A EDP Renováveis, líder mundial no setor das energias renováveis, e uma das maiores produtoras de energia eólica do mundo, anunciou em 30/6, que a empresa gerenciava uma carteira de ativos em operação de 11,8 GW, com idade média de 8 anos, em 11 países, dos quais 11,4 GW consolidados e 371 MW em equivalência patrimonial. Nos últimos 12 meses, a carteira da EDPR aumentou 720 MW: 318 MW na América do Norte, 266 MW na Europa e 137 MW no Brasil. Em 30 de junho de 2019, a empresa contava com 1,3 GW em construção, destes 993 MW correspondiam a projetos onshore e 330 MW de participações de capital em projetos offshore e flutuante.

Entre janeiro e junho de 2019, a EDPR forneceu 16,2 TWh de energia limpa (+5% ano sobre ano), reduzindo em 11 milhões de toneladas a emissões de CO2. A evolução ano sobre ano foi afetada pela baixa média de geração dos ativos eólicos, mas compensados com os aumentos de capacidade nos últimos 12 meses (+680 EBITDA MW). O preço médio de venda teve um incremento de 5% ano sobre ano, impulsionado pela recuperação de preços na Europa ocidental e por preços mais altos obtidos na Espanha e EUA, além de uma taxa cambial favorável.

Resultados operacionais

Como resultado de uma menor produção eólica (-1pp; -€28 milhões ano sobre ano), maior capacidade (+6% média MW; +€71 milhões ano sobre ano), de um preço de venda médio mais elevado (+5%; +€29 milhões ano sobre ano), impacto positivo dos efeitos cambiais (+€27 milhões interanual) e o término das estruturas fiscais de capital específicas dos PTCs a 10 anos (-€ 22 milhões interanual), os lucros foram de € 1005 milhões (+9%ano sobre ano).

Outras receitas operacionais somaram € 253 milhões (+ € 198 milhões ao ano), com uma evolução ano sobre ano que reflete os ganhos obtidos por meio da alienação de uma carteira de 997 MW, anunciada em 19 de abril. Já os custos operacionais foram de € 297 milhões (+1% quando comparado com o ano anterior) e exclui € 23 milhões da aplicação de IFRS16 (rendas e locações).

Com isso, o EBITDA foi de € 961 milhões (+40% ano sobre ano) e o EBIT chegou a € 667 milhões (vs € 427 milhões no 1.º semestre de 2018), com o IFRS16, aumento da depreciações de € 17 milhões no mesmo período. Os encargos financeiros líquidos chegaram a € 189 milhões (+€ 56 milhões vs. 1.º semestre de 2018) com a comparação com o mesmo período de 2018, afetada pelos ganhos de € 15 milhões contabilizados no 1.º trimestre de 2018 da alienação de uma participação em um projeto offshore no Reino Unido e por € 14 milhões relacionado as novas locações do abrigo do IFRS16 no 1.º semestre de 2019, juntamente com uma dívida média superior.

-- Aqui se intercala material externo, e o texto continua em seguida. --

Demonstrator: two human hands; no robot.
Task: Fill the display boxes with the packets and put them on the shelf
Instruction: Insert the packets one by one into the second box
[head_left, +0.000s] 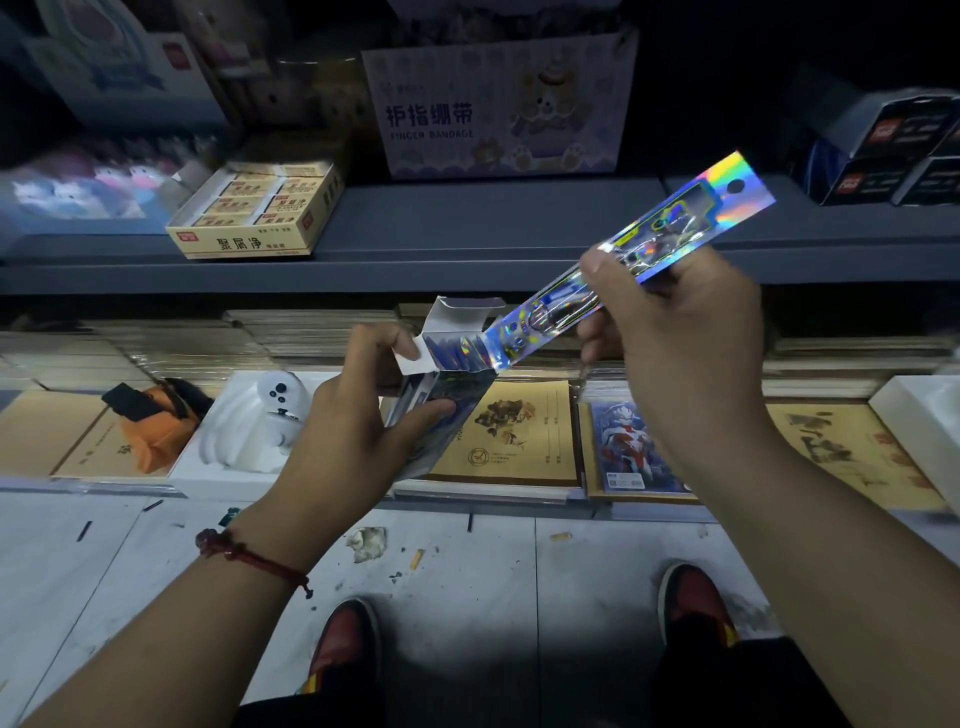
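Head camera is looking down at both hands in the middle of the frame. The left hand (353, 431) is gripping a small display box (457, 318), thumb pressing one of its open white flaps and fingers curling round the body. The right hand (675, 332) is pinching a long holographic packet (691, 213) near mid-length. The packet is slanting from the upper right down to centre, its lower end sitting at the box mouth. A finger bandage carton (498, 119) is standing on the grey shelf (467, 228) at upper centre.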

Os resultados líquidos entre janeiro e junho somaram 343 milhões de euros (+147 ano sobre ano). No período, os ativos que a companhia não tem controle acionário chegaram a € 91 milhões, diminuindo € 10 milhões ano sobre ano o resultado, com uma performance operacional ao nível dos parques eólicos.

A dívida líquida totalizou € 3728 milhões (+€ 668 milhões vs dezembro de 2018) no período, refletindo, por um lado, os ingressos gerados pelos ativos e, por outro, os investimentos feitos no período, além da conversão da taxa cambial. As despesas com parcerias institucionais somaram € 1178 milhões, refletindo os benefícios captados pelos projetos e parceiros de «tax equity» (-8% vs. dezembro de 2018 em USD).